In addition to the academic education and training nurses receive, continuing education and formalized opportunities for mentorship are critical to nurse preparation. In particular, some health systems have created more formal residency programs—6- to 12-month experiences that build critical thinking, promote evidence-based decision making, and create a cohort of peers.25 Studies have shown a 21 percent decrease in first-year nursing turnover when a nurse residency program is in place.26 The nurse survey data imply that ambulatory and LTC nurses may have less access to these types of ongoing education opportunities, as inpatient nurses are more likely to report completing a residency program (27 percent compared with 10 percent of ambulatory and 7 percent of LTC nurses).
In all settings, the nursing profession brings with it a certain risk level—in fact, one study in Massachusetts found that nurses were attacked more frequently than police or prison guards.27This finding is corroborated by the Bureau of Labor Statistics, which has found that, for nurses, the nonfatal injury rate due to violence was more than three times that of the average US worker.28 Fewer than half of the nurses responding to the ANA survey “strongly agree” that their employer values their health and safety, which could have implications for optimal employer approaches to nurses’ satisfaction, performance, retention, experience, and more.
While we see minimal difference overall in perceived safety in inpatient and ambulatory settings (83 percent and 81 percent, respectively, saying they “strongly agree” or “agree” that their employer values their health and safety), we see a difference in emergency department and LTC nurses (only 76 and 73 percent of each cohort, respectively, “agree” or “strongly agree” with the same statement) (Exhibit 5). In fact, LTC nurses reported lower scores overall on five of the seven survey questions regarding perceived safety than their colleagues in other settings.
Implications for future workforce strategies
With increasing demand in nonacute settings being met today by an aging (and, for LTC, less credentialed) nursing workforce, health systems and other healthcare providers operating in these settings will need to strengthen and tailor future nursing workforce strategies, specifically in the areas of talent planning and hiring, training, and retention.
Talent planning and hiring
Proactive pipeline planning is crucial in the nursing profession, given high turnover overall and labor shortages in particular geographies. This planning may be more challenging in the ambulatory and LTC care settings, where demand is rising, nurses are aging, and staffing standards and productivity metrics are not as well established as in other settings.
Both LTC and ambulatory settings, including the appropriate tailoring of approaches by setting, should be addressed in planning. For example, nursing school curricula are designed for acute care, leading many nurses to believe that they should begin their careers in the inpatient setting and possibly shift away from the hospital later in their careers. In addition, new graduates may not be graduating with tools that are optimal for serving the needs of ambulatory and LTC patients.
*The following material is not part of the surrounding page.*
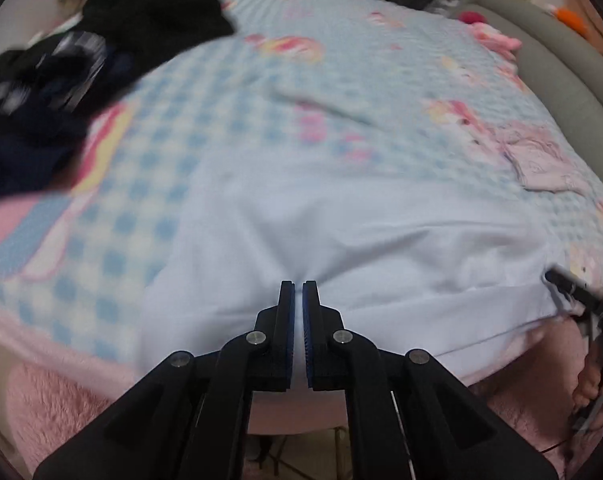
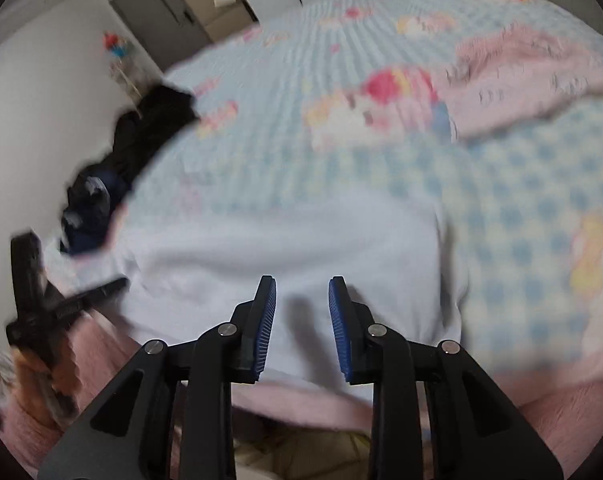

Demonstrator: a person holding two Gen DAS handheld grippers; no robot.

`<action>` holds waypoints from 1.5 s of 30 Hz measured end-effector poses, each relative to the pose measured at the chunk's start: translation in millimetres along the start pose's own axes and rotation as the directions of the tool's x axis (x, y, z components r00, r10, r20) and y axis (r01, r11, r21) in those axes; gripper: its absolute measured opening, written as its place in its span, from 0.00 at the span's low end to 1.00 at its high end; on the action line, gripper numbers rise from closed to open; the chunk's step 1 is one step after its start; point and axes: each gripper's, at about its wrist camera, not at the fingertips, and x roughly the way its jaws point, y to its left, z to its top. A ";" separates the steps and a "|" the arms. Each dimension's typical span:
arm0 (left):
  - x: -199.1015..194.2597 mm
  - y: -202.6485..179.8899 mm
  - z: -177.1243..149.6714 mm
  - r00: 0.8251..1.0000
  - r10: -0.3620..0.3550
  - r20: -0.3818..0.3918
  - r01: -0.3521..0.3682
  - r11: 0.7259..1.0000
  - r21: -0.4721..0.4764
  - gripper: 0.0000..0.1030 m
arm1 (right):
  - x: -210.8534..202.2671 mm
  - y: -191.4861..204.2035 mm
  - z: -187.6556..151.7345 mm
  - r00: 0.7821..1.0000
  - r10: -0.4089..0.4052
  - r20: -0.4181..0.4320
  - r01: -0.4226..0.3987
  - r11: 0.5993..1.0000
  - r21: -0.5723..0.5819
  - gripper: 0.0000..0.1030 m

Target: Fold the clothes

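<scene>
Pale blue cotton, smooth and softly creased, makes up the one garment spread at the near edge of the bed. It lies on a nubbly bedspread of blue-and-white checks printed with pink cartoon figures, with a fluffy pink blanket hanging below the edge.

The left gripper has its two blue ribbed pads pressed almost together, and a thin fold of the pale blue cloth puckers up between them, pinched. The right gripper stands with its jaws apart above the same garment near its right end; whether any cloth is caught between those pads cannot be told through the blur.

One heap of dark clothes, black and navy and rumpled, sits at the far left of the bed. A single flat pink piece with a faint print lies at the right side.
</scene>
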 end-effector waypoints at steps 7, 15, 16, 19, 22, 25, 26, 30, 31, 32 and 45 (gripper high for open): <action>-34.8 28.9 -9.3 0.994 -0.095 0.051 0.098 0.994 -0.058 0.05 | -22.3 -24.7 -24.9 0.991 -0.129 0.016 0.129 0.992 -0.006 0.15; -32.1 -43.0 -38.1 0.988 -0.153 -0.011 0.153 0.981 0.123 0.41 | -20.1 45.2 -38.1 0.999 -0.041 0.008 0.042 0.978 -0.205 0.42; -29.9 -51.6 -40.7 0.993 -0.113 -0.012 0.114 0.981 0.158 0.42 | -13.3 57.6 -40.7 0.998 -0.055 0.000 0.053 0.966 -0.251 0.46; -23.9 -71.1 -47.0 0.999 0.031 -0.011 -0.027 0.959 0.281 0.42 | 9.1 89.8 -55.7 0.980 -0.200 0.003 0.182 0.888 -0.422 0.61; -24.5 -78.7 -50.1 0.997 0.082 0.006 -0.079 0.938 0.337 0.42 | 19.3 102.4 -67.5 0.964 -0.261 0.051 0.251 0.826 -0.505 0.67; -25.1 -78.8 -48.7 0.996 0.094 0.007 -0.091 0.931 0.352 0.42 | 26.4 100.2 -67.5 0.966 -0.257 0.033 0.240 0.841 -0.486 0.67; -25.0 -80.2 -46.9 0.995 0.095 0.011 -0.093 0.931 0.352 0.42 | 27.0 98.3 -65.2 0.968 -0.251 0.024 0.233 0.853 -0.467 0.67; -34.3 -87.4 -41.4 0.996 0.071 0.057 -0.087 0.928 0.361 0.42 | 16.7 95.6 -57.8 0.981 -0.192 0.018 0.183 0.896 -0.403 0.67; -32.8 -90.0 -40.5 0.995 0.075 0.063 -0.094 0.921 0.377 0.42 | 13.8 95.2 -57.0 0.982 -0.187 0.020 0.180 0.903 -0.390 0.67; -31.3 -92.6 -39.6 0.994 0.080 0.068 -0.100 0.914 0.393 0.43 | 12.8 93.6 -56.5 0.981 -0.191 0.024 0.186 0.904 -0.384 0.67; -23.6 -102.1 -32.9 0.982 0.134 0.131 -0.177 0.891 0.417 0.11 | 20.6 87.4 -50.2 0.981 -0.193 0.023 0.184 0.886 -0.425 0.61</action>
More direct partnerships or collaborations between universities and health systems and other providers could help to ensure the right preparation for each type of setting and increase the readiness of nurses to enter settings other than acute inpatient care after graduation.
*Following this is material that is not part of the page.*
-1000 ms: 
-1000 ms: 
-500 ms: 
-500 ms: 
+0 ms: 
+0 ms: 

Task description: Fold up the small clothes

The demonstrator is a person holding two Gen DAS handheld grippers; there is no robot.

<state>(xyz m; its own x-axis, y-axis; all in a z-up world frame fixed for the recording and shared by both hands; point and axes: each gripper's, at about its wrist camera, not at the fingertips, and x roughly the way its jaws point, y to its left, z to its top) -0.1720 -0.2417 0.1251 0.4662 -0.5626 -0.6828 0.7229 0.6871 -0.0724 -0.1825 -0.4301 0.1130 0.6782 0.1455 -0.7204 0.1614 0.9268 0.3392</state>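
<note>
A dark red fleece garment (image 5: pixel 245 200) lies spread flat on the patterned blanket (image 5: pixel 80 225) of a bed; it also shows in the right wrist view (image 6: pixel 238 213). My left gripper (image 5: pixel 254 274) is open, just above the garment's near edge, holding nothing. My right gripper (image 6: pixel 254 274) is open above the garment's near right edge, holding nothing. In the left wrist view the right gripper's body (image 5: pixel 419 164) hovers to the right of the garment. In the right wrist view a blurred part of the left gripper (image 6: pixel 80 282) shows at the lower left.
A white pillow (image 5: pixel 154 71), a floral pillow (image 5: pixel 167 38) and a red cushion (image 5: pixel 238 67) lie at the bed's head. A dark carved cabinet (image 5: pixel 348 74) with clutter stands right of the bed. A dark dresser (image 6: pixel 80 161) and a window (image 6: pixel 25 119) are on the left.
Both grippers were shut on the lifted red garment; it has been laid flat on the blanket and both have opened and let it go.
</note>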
Health systems and other healthcare providers also could explore ways to attract nurses to ambulatory and LTC settings earlier in their careers. The shorter shifts, part-time schedules, and reliable time off on weekends and holidays in ambulatory and LTC settings may be appealing, particularly to millennial and Generation Z nurses. In addition, the creation of opportunities for exposure to nonacute settings may be compelling for acute care staff as well. Example offerings could include developing programs to allow for rotations through ambulatory positions, creating opportunities for ambulatory staff to work while completing advanced schooling, and offering student loan coverage across settings. Deepening understanding about what nurses want from their careers can help health systems design competitive offerings and value propositions for nonacute roles.
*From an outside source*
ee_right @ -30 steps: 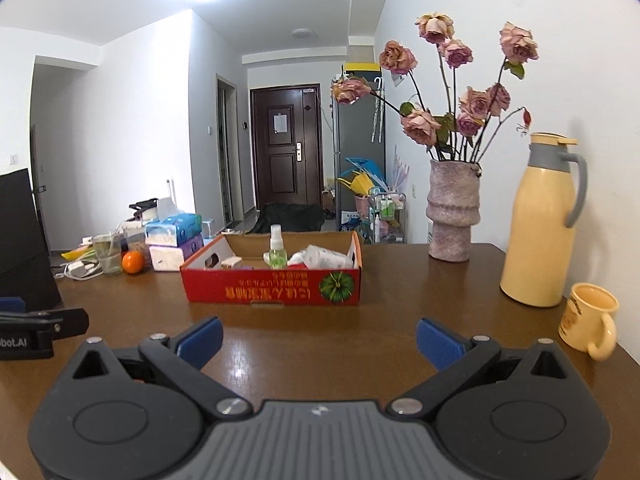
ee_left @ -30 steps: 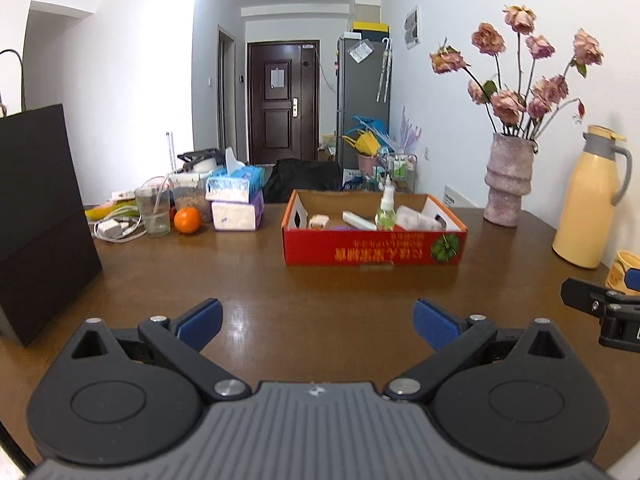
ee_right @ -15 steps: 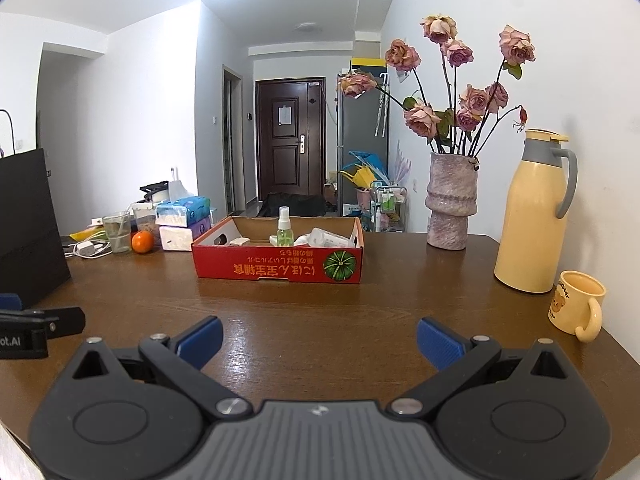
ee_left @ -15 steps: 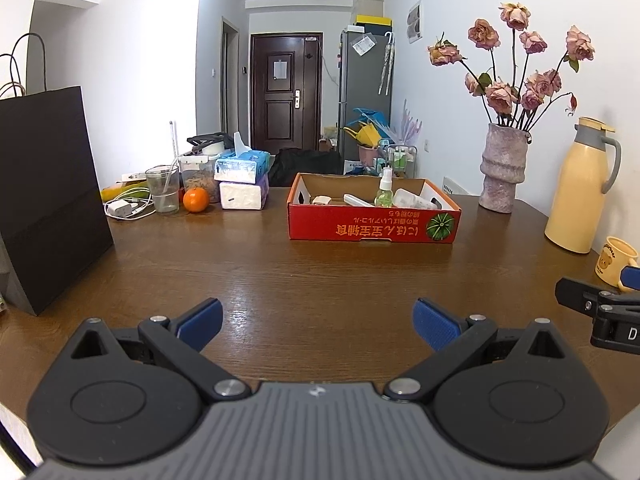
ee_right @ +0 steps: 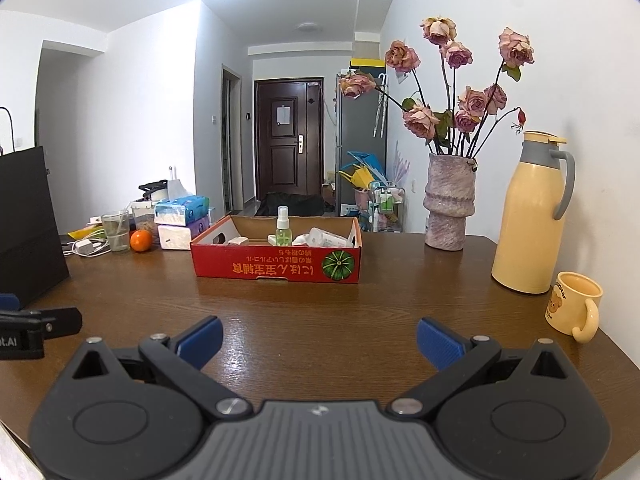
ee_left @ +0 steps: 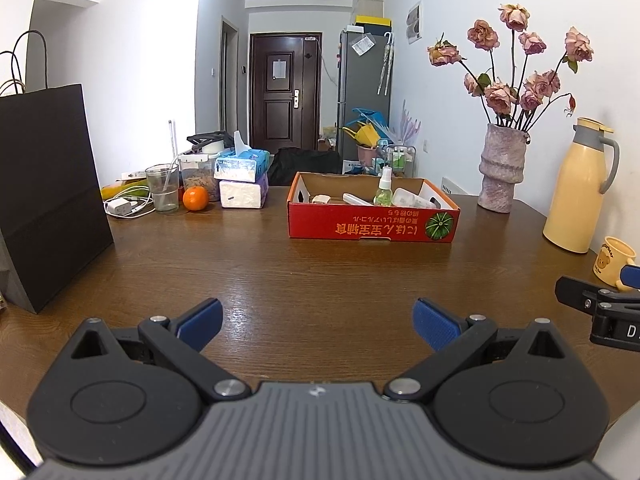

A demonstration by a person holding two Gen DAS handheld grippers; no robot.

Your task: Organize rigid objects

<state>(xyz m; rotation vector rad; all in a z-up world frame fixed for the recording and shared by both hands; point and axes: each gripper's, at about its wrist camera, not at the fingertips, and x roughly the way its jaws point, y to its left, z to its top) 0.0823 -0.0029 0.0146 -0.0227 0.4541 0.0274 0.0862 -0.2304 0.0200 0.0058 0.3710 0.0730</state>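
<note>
Left gripper [ee_left: 316,316] held low over near edge of wooden table [ee_left: 320,272], jaws spread wide, nothing gripped. Right gripper [ee_right: 318,336] likewise spread wide, nothing gripped. Red cardboard box [ee_left: 372,226] set well ahead of both tools, mid-table. Green spray bottle [ee_left: 383,192] stood upright inside box among white items. Yellow mug [ee_right: 574,306] seen right of right gripper, apart from it.

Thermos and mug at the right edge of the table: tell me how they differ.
The thermos is tall with a grey lid and grey handle; the mug is short, open-topped, with a handle in its own yellow. The mug carries a bear print; the thermos body is plain. The mug stands nearer the camera. Both are pale yellow and upright on the table.
</note>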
As the nonacute care environment rapidly evolves to meet the demands of patients with increasingly complex conditions, nurses in nonacute care settings will need additional training and critical thinking support. To improve nurse preparedness and retention, employers of LTC and ambulatory care nurses could consider launching supportive training programs such as formal nurse residencies, which now are available mostly to inpatient nurses. A tailored nonacute residency program (with versions for new graduates as well as individuals transitioning from a different setting) should give nurses exposure to a range of situations and ensure they have mastered a comprehensive set of skills in the settings where they are training. This type of program could be highly beneficial for supporting acute care nurses interested in a change of setting as well as onboarding and retaining newer graduates in nonacute settings.
Providers that find residency or other educational programs unfeasible or undesirable might opt to tailor for nonacute settings their nurse onboarding by using a lighter touch— for example, consistently incorporating preceptors, amplifying orientation programs, or implementing additional structured leader engagement.
In our work with providers that are focused on acute care, we often find that the root causes of poor nursing retention are multifactorial, including macroeconomic factors (a strong economy with enhanced career options), internal challenges (including inconsistent development opportunities or low leadership engagement), and local market structural issues (for example, strong local competition). While providers cannot directly control or influence some of these factors, others represent opportunities that providers can start acting on immediately.
While the ANA survey indicates there is work to do across the board—for example, only 60 to 70 percent of nurses across settings “agree” or “strongly agree” that they are recognized/thanked for their contributions at work—there are possibly setting-specific dynamics that could be addressed as part of a holistic, multi-setting workforce retention program. For example, in the LTC setting—which has an annual nursing turnover rate of more than two times that of the inpatient setting—we know that the proportion of nurses feeling “recognized” or “thanked” was 10 percent lower than the proportion of nurses in other settings. These LTC nurses were 10 percent more likely to report needing to arrive early or work late, and they have heightened concerns about workplace safety.
Being prepared for changes
As a growing number of patients receive care in settings outside acute care hospitals, the US healthcare system needs health systems and other healthcare providers that are prepared to meet these shifting demands and expectations. The nature of nurses’ work will continue to evolve, requiring new capabilities in all settings. Developing strategies around training and preparation for these changes will become increasingly important as nurses (and other caregivers like nursing assistants) move toward the home setting over the next 10 years and require new ways of working (for examples, engagement with a broader suite of technology-enabled tools). Currently, the most mature nursing workforce strategies primarily address the acute care setting, with less focus paid to the nuances of the education and development opportunities of the 25 percent of nurses who practice in ambulatory and LTC settings. By establishing appropriate planning strategies and hiring, training, and retention tactics, health systems and other providers can build nimble nursing workforces that have what it takes for doing the job each setting requires.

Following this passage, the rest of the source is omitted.